# Muley Sawmill model in operation.



## Brian Rupnow (Dec 25, 2012)

And it wasn't me that was on the tripod, it was the camera!!!! Sometimes I find it difficult to make a video and get the narration correct at the same time.----Brian


----------



## stevehuckss396 (Dec 25, 2012)

That thing works slick!  I was amazed how fast you built it too.


----------



## Banjoe (Dec 26, 2012)

Nice camera work, great narration, and excellent results. Thanks for posting such an interesting project and for the production efforts.


----------



## gus (Dec 26, 2012)

Hi Brian,

Please post video.


----------



## Brian Rupnow (Dec 26, 2012)

Gus--That is the video. Just double click it. It is hosted on Photobucket, and will automatically take you there if you double click the picture.


----------



## Beachside_Hank (Dec 26, 2012)

Very impressive build, I can see a profit in selling mill- sawn boards to miniaturists who like to make authentic scaled houses, barns, buildings etc. as done in turn of the century methods.
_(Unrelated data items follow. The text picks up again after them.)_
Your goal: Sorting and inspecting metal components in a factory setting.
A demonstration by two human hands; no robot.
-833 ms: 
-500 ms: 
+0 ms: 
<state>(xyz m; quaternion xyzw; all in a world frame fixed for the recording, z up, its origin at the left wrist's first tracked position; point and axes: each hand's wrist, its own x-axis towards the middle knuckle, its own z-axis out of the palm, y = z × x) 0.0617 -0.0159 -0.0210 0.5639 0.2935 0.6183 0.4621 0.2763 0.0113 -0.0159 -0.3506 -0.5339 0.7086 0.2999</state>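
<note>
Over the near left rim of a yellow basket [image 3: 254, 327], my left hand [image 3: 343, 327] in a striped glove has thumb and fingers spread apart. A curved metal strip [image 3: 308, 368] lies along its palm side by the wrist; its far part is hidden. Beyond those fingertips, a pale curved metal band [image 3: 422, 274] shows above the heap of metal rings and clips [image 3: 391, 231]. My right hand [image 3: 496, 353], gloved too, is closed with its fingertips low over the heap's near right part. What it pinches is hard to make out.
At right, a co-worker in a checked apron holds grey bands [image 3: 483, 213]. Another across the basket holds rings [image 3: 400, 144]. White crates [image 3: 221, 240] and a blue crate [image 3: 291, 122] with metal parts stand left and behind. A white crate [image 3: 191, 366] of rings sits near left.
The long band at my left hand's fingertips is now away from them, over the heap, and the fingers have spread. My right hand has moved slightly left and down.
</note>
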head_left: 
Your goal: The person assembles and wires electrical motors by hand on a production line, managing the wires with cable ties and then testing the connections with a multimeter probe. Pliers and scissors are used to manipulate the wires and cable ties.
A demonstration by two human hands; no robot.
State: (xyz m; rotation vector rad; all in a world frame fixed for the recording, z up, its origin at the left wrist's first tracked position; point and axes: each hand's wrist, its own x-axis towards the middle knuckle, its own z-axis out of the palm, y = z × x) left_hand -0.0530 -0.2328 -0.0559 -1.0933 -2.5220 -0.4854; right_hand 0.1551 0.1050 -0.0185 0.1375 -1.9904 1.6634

Once again, a great piece of work.


----------



## Brian Rupnow (Dec 26, 2012)

gus said:


> Hi Brian,
> 
> Please post video.


Gus--Were you able to see the video?


----------



## gus (Dec 26, 2012)

Brian Rupnow said:


> Gus--That is the video. Just double click it. It is hosted on Photobucket, and will automatically take you there if you double click the picture.



Got it .Seen it.

Great saw. 
We had a steam operated sawmiil with 100' tall chimney opposite our shop house. Too bad I was a 5 year kid then. Missed watching the saws at work. 50 years later toured a steam operated sugar mill in Hawaii. The sugar press rolls were huge and moved by steam cylinders.Too bad it was not running. Was shut due to high labour cost. Did talk to the veteran mill workers who are mainly Japanese and Filipino.


----------